Ce qui me frappe dans tous les contacts c’est la nature de ce qui m’est dit. Là haut dans le bassin minier, avec les amis de l’hôpital de Decazeville, puis à Rodez avec les délégués syndicaux du comité d’entreprise de Bosch, et ensuite d’une autre façon quand je me suis trouvé à Albi pour la conférence de presse dans le Tarn, c’est la même chose. On me demande ce que nous comptons faire. Pas sur le plan de la stratégie, ni rien de tout de ça. On me parle de programme. Comment on pourra relancer l’hôpital public, qu’est ce qu’on peut faire pour l’industrie, et ainsi de suite.

C’est pourquoi je parle de gouvernement du Front de Gauche partout où je passe. Et que je n’hésite plus à dire comment je vois les problèmes et leurs solutions plutôt que d’en rester à des formules générales ou des débats à propos de la gauche. Je n’ai pas non plus de pudeur de gazelle pour me situer comme quelqu’un qui sait par quel bout empoigner un problème gouvernemental compliqué. Car je crois sentir dans cette façon de m’interroger un ressort important de notre temps. Les gens ont compris qu’il n’y a pas d’avenir avec le baratin des « libres et non faussés », alors que beaucoup ont cru très longtemps qu’on « ne peut pas faire autrement ».

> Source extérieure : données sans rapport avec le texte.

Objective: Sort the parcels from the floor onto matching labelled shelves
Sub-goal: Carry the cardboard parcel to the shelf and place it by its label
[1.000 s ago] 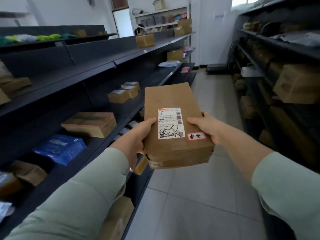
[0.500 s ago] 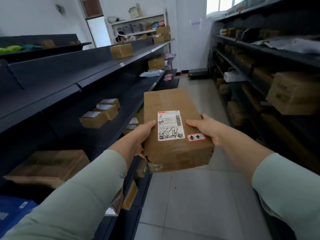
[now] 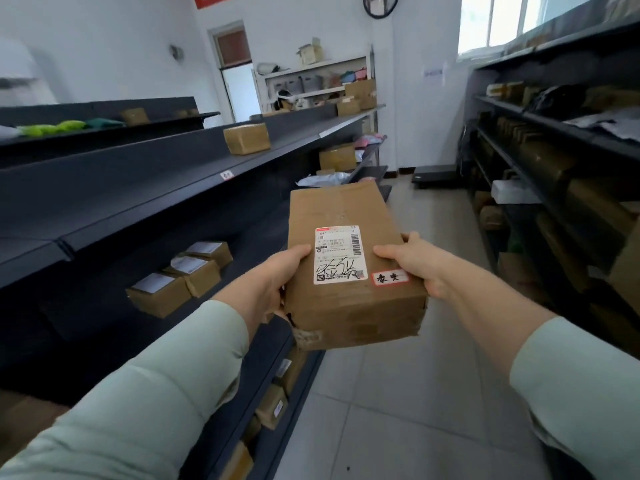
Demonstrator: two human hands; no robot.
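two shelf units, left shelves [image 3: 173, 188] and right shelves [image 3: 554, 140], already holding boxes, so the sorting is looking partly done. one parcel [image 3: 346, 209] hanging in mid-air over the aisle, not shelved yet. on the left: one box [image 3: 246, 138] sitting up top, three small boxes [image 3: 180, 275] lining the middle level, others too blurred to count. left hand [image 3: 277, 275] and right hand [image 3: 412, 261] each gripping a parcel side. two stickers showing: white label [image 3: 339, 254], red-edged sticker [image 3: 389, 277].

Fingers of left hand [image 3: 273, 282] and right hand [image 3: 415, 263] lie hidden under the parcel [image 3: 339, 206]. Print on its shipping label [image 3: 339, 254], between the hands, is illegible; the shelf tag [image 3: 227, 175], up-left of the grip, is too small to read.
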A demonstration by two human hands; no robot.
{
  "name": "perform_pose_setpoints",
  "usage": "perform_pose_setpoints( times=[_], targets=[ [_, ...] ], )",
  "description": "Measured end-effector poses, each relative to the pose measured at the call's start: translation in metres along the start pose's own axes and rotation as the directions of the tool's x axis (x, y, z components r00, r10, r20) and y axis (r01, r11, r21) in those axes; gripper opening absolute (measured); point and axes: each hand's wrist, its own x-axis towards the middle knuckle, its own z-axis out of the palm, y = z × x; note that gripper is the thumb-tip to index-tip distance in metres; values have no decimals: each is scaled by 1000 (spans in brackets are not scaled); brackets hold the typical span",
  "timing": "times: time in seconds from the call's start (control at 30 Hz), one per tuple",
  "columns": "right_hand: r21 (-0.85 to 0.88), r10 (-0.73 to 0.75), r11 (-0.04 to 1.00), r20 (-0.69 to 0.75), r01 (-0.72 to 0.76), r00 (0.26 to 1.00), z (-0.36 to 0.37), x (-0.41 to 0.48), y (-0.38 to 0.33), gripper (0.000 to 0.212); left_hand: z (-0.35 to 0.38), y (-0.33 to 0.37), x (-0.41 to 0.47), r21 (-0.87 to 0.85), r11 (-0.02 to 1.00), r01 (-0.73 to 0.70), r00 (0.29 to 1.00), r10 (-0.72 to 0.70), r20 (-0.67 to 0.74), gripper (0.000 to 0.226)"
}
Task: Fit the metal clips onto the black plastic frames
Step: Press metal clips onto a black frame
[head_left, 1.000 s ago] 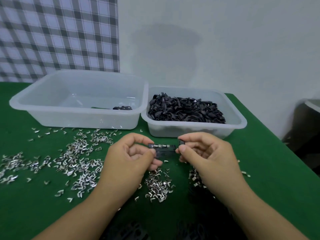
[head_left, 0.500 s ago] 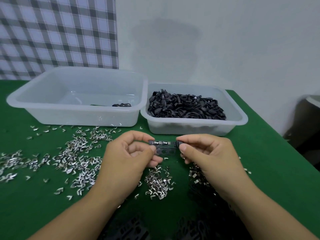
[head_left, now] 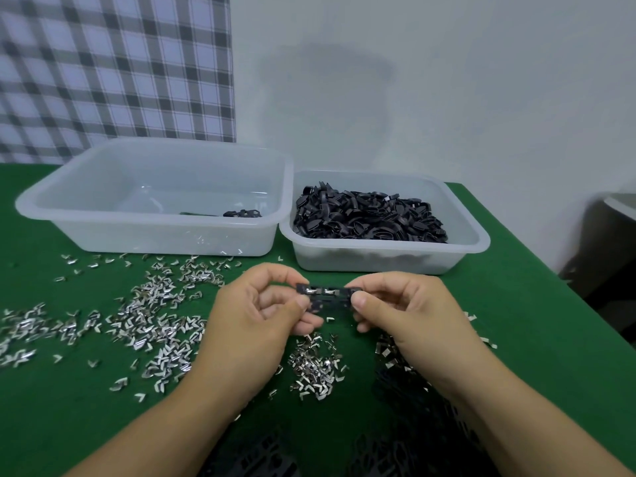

L’arrogance des puissants, la cupidité des banques et la certitude d’être réduit au rôle de chair à canon du système a miné l’essentiel. Je ne sais pas si je le dis bien au moment où je le dis. Mais au total voici deux éléments de la psychologie du commun que je crois décisifs. D’une part la logique du système, ses fondamentaux, ses repères, ses mots, ses valeurs ont perdu leur force d’évidence et donc leur légitimité, d’autre part les gens ont envie de futur. C’est comme quand on fait beaucoup d’enfants alors même que la crise pourrait être l’éteignoir du goût du futur ! Maintenant dans la déprime, on veut quand même savoir qu’on pourra faire autrement le moment venu. Et quand bien même nous sommes donnés à sept pour cent des intentions de vote, nous, ceux du Front de gauche, devons apprendre à ne pas mettre nos ambitions à sept pour cent mais à cent pour cent de notre programme. J’essaie d’insuffler cet état d’esprit partout où je passe : "il n’y a pas de fatalité à ce tout aille de travers".